Open spitzem opened 2 years ago

spitzem commented 2 years ago

Hi there,

i'm experiencing unexpected behavior of lightgbm model trainings on a rather small dataset with about 4100 rows. I'm using earlyStopping with an validation set with 310 rows. It was generated by stratified (with respect to the label y) sampling from the data. I also played a little with the other parameters (like learning_rate etc) but that didnt really help.

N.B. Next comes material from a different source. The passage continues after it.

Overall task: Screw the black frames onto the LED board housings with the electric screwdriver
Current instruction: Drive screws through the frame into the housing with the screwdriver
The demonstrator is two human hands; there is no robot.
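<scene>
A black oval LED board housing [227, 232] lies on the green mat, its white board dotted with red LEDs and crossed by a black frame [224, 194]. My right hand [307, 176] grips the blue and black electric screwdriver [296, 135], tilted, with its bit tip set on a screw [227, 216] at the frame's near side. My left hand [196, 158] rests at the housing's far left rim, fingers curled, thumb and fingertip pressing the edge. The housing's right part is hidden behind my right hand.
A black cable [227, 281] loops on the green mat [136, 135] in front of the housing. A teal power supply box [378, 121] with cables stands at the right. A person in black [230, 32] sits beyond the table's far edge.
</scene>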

The model training will stop after iteration 1 and learn nothing for (objective = "quantile", alpha = 0.5) but will produce meaningful results for the following parameters:

Implications for me: I avoid using lightgbm with quantile regression in fully automated processes and try to use the more robust "regression_l2" objective if the application context permits.

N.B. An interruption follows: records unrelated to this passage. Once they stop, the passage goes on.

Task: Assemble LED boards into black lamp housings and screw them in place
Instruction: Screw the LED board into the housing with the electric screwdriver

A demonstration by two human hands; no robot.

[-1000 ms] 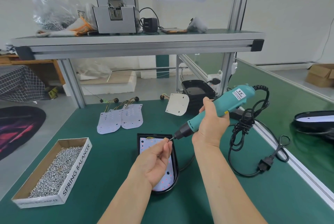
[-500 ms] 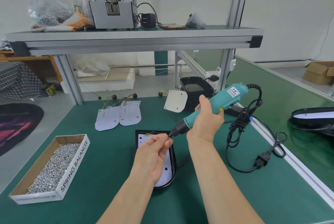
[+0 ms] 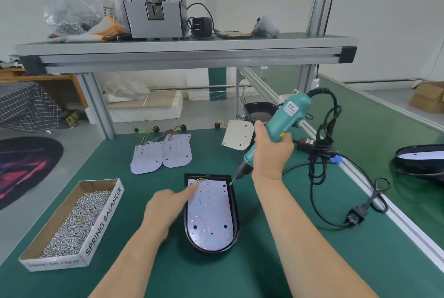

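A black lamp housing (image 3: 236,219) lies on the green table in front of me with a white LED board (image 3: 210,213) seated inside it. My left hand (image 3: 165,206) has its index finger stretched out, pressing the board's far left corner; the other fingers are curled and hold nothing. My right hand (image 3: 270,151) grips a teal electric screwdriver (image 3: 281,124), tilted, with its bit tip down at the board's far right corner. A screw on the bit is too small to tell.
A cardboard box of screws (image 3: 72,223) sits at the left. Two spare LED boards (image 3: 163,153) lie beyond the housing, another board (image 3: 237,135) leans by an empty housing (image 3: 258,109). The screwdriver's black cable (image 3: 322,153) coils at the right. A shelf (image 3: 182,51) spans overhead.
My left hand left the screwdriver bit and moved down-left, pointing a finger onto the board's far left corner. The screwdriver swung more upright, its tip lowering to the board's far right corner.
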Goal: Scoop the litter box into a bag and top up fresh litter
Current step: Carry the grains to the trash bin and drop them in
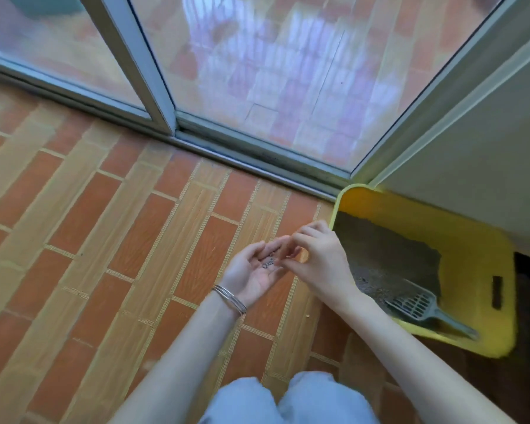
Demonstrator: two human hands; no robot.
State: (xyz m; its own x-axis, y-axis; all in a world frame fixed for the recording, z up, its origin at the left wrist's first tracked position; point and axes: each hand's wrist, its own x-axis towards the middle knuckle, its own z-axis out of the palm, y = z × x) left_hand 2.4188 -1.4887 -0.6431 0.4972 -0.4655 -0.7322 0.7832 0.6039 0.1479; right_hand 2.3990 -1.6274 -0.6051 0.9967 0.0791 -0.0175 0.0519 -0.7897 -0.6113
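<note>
Hands meet over a tiled floor, seen from the head camera. The left hand lies palm up, loosely cupped, with a few dark litter grains on it. The right hand draws its fingertips together above them (pinching a grain or not, unclear). The yellow litter box sits just to the right, with the scoop inside. Stray grains seem to be being gathered; next, drop them and grasp the scoop.

Below me, across the lower left of the frame, runs a floor of orange and tan brick-pattern tiles. Along the top stand hazy glass door panels in grey metal frames, set in a floor track. Daylight comes through them, showing blurred tiles outside. A plain pale wall fills the upper right.
</note>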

Here is my code for a minimal working example. Unfortunately i cannot share the data publicly but i think i can provide it to the devs if that's helpful.

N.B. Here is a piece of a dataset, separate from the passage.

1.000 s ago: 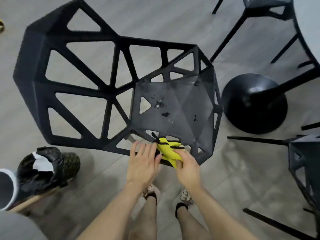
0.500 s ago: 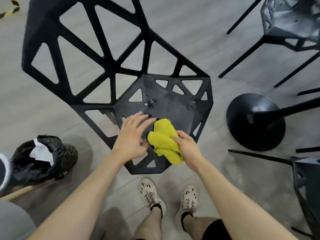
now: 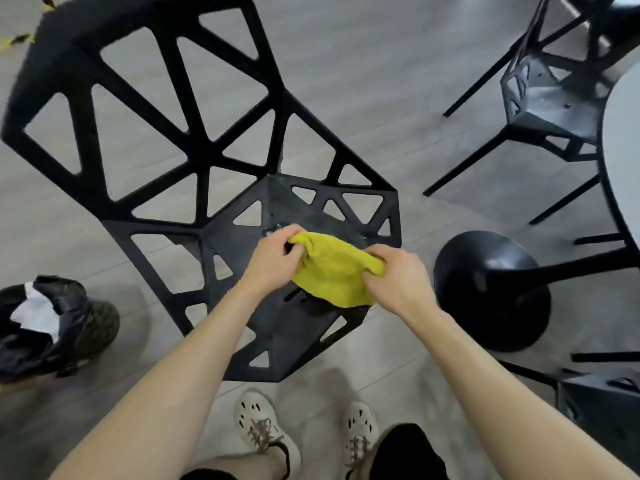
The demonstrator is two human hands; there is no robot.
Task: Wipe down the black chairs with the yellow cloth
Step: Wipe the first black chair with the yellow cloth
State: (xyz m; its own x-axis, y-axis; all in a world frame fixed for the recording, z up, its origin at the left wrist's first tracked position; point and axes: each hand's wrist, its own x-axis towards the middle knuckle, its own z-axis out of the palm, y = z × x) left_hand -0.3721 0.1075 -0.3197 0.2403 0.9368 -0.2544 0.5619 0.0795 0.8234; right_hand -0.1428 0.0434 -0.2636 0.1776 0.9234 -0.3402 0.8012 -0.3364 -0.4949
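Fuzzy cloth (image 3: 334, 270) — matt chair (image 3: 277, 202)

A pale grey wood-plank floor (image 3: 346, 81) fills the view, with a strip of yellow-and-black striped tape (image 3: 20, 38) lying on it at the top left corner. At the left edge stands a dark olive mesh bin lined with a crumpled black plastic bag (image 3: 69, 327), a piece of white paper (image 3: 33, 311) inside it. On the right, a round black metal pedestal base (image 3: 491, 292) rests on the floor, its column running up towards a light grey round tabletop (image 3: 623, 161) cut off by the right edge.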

R version 4.0.3 (2020-10-10)
Platform: x86_64-w64-mingw32/x64 (64-bit)
Running under: Windows 10 x64 (build 19043)
lightgbm_3.3.1 (CRAN version)
rm(list = ls())
library(data.table)
library(ggplot2)
library(plotly)
library(dygraphs)

lgbmExampleNoMedianTrained <- readRDS("./exampleData/lgbmExampleNoMedianTrained.RDS")
attach(lgbmExampleNoMedianTrained)

parameters <- list(learning_rate = 0.0372,
                   num_leaves = 14,
                   max_depth = 4, 
                   min_data_in_leaf = 0L,
                   feature_fraction = 1,
                   bagging_fraction = 1,
                   num_threads = 1,
                   metric = "quantile",
                   alpha = 0.5)

dtrain <- lightgbm::lgb.Dataset(
  data = X[-validInds, ],
  label = y[-validInds],
  weight = rep(1, length(y) - length(validInds)),
  colnames = colnames(X),
  categorical_feature = c("hourMinuteInt", "typeDayInt")
)

dvalid <- lightgbm::lgb.Dataset(
  data = X[validInds, ],
  label = y[validInds],
  weight = rep(1, length(validInds)),
  colnames = colnames(X),
  categorical_feature = c("hourMinuteInt", "typeDayInt")
)

trainedModelQuantileQ50 <- lightgbm::lgb.train(
  params = parameters,
  data = dtrain,
  nrounds = 1000L,
  early_stopping_rounds = 50L,
  valids = list("eval" = dvalid),
  obj = "quantile",
  verbose = 2
)

parameters$alpha <- 0.4999
trainedModelQuantileQ4999 <- lightgbm::lgb.train(
  params = parameters,
  data = dtrain,
  nrounds = 1000L,
  early_stopping_rounds = 50L,
  valids = list("eval" = dvalid),
  obj = "quantile",
  verbose = 2
)

parameters$alpha <- 0.5001
trainedModelQuantileQ5001 <- lightgbm::lgb.train(
  params = parameters,
  data = dtrain,
  nrounds = 1000L,
  early_stopping_rounds = 50L,
  valids = list("eval" = dvalid),
  obj = "quantile",
  verbose = 2
)

trainedModelRegressionL1 <- lightgbm::lgb.train(
  params = parameters,
  data = dtrain,
  nrounds = 1000L,
  early_stopping_rounds = 50L,
  valids = list("eval" = dvalid),
  obj = "regression_l1",
  verbose = 2
)

trainedModelQuantileQ50[["best_iter"]] # 1
trainedModelQuantileQ4999[["best_iter"]] # 364
trainedModelQuantileQ5001[["best_iter"]] # 295
trainedModelRegressionL1[["best_iter"]] # 260
gaborcsardi commented 2 years ago

Hi, this is a read only mirror of CRAN, please see the package authors in the DESCRIPTION file. Look for Maintainer, BugReports and URL. Thanks!